## Work request
Once the pictures are set aside, copy the data below exactly as it stands.

## Available data
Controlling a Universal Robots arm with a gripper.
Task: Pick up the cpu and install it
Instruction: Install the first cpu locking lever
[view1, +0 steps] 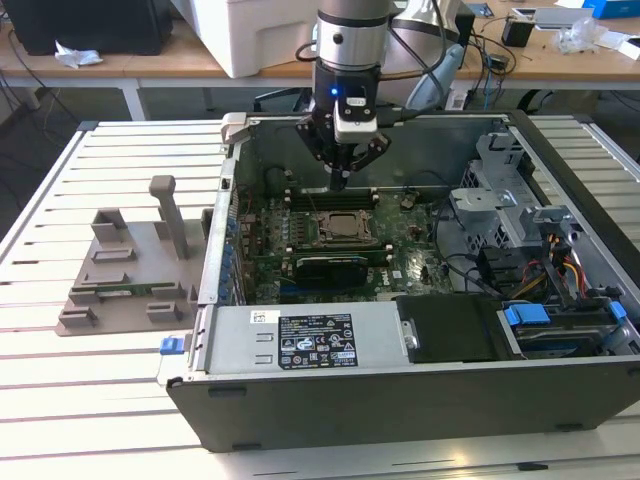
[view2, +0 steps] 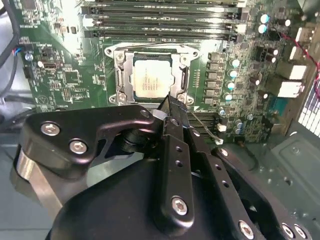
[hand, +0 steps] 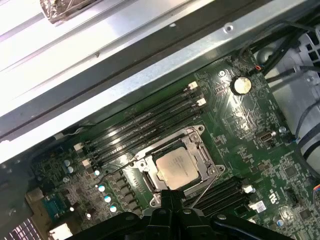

## Answer to this problem
Controlling a Universal Robots arm with a gripper.
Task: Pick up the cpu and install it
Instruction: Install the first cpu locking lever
[view1, +0 steps] 
[view2, +0 steps] 
[hand, +0 steps] 

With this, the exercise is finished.